Na popularnym portalu społecznościowym pojawiały się ostatnio relacje na żywo publikowane przez 30-letniego mieszkańca Gliwic.
Mężczyzna ostentacyjnie łamał ustawowy przepis o obowiązku zasłaniania dróg oddechowych w miejscach publicznych. Podczas swoich transmisji podchodził również do policjantów i w sposób niegrzeczny, często wulgarny, prowokował, po czym rejestrował reakcje mundurowych. Jak skończyła się kariera „celebryty”?
Podczas nadawania swoich relacji „na żywo” z jednej z gliwickich galerii handlowych, a potem również z Komendy Miejskiej Policji w Gliwicach, Mariusz P. informował swoich widzów, że obowiązujące w Polsce przepisy dotyczące obowiązku używania maseczki w miejscach publicznych, są bezprawne.
Gdy dochodziło do spotkania z mundurowymi, w sposób ostentacyjny znieważał ich, atakował słowami obelżywymi i wulgarnie wyrażał swoje opinie na temat przepisów.

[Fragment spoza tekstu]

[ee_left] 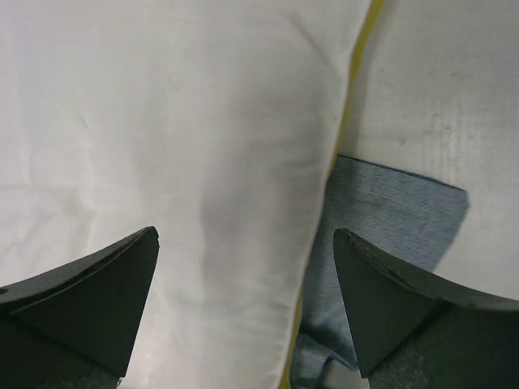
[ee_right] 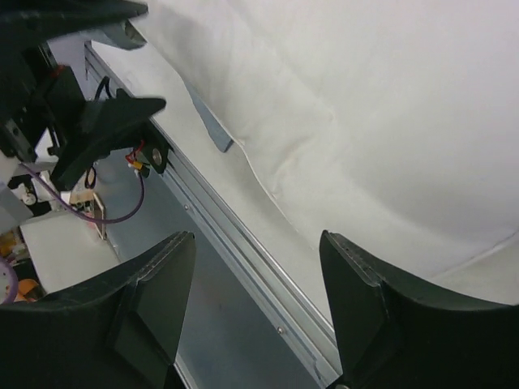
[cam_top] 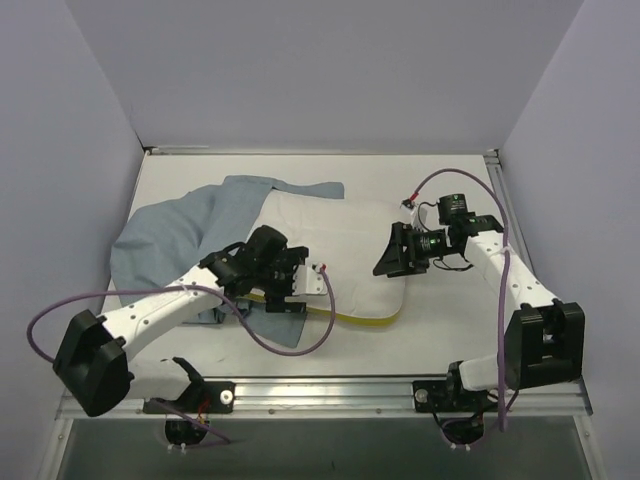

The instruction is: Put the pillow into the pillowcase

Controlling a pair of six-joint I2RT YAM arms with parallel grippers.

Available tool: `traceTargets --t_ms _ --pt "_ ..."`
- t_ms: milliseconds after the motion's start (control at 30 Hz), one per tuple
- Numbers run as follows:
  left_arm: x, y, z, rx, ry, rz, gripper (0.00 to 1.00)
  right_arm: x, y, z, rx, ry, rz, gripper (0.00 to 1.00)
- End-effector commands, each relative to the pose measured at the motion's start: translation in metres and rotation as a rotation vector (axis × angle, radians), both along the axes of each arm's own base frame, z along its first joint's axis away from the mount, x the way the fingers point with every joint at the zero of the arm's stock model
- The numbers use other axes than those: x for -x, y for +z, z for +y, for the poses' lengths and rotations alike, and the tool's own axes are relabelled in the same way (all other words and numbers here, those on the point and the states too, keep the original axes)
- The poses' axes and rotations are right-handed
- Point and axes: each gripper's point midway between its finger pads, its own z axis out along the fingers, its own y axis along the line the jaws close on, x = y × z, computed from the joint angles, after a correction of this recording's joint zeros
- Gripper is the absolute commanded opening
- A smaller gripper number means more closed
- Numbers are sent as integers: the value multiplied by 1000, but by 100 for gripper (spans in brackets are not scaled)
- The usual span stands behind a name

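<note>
The white pillow (cam_top: 340,250) lies mid-table, its yellow band (cam_top: 360,319) along the near edge. The pale grey-blue pillowcase (cam_top: 165,235) spreads to its left and runs under the pillow's left side. My left gripper (cam_top: 300,280) hovers over the pillow's near left edge, open. In the left wrist view the pillow (ee_left: 178,146) and a strip of pillowcase (ee_left: 389,215) show between the spread fingers of the left gripper (ee_left: 246,235). My right gripper (cam_top: 392,252) hangs at the pillow's right edge, open. In the right wrist view the right gripper (ee_right: 255,243) holds nothing and the pillow (ee_right: 365,105) lies beyond its tips.
A metal rail (cam_top: 340,390) runs along the table's near edge and shows below the right jaws as the rail (ee_right: 243,243). A purple cable (cam_top: 295,345) loops from the left arm across the table beside the pillow. Grey walls close in the back and both sides.
</note>
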Motion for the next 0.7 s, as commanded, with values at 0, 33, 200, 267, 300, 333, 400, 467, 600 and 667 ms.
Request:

Policjanci mogą tego typu zachowania ignorować, jednak gdy dochodzi do przekroczenia granic i naruszenia prawa, jak znieważenie funkcjonariusza, sprawa staje się poważna. 30-latek przekroczył wszelkie normy. Nie tylko publicznie znieważał funkcjonariuszy Policji – naruszał też ich prywatne prawo do ochrony wizerunku.
Sprawą zajęli się policjanci z wydziału kryminalnego oraz prokurator. Do sądu skierowano wcześniej wnioski o ukaranie za złamanie przepisów antycowidowych. W sprawie znieważenia funkcjonariuszy podejrzany usłyszał również zarzuty karne, a telefon z nagraniami jego czynów został zabezpieczony jako dowód w sprawie sądowej. Mężczyzna trafił już do aresztu śledczego, gdzie oczekuje na liczne procesy.
Uprzedzając ewentualne pytania dotyczące potrzeby stosowania tak radykalnego środka zapobiegawczego, wyjaśniamy: podejrzany został zatrzymany w piątek, 14 stycznia, po tym, jak do gliwickiej komendy wpłynął list gończy z nakazem natychmiastowego doprowadzenia mężczyzny do najbliższego aresztu, wydany przez Sąd Rejonowy Warszawa Praga-Północ, a dotyczący sprawy znieważenia policjantów wykonujących obowiązki służbowe w stolicy.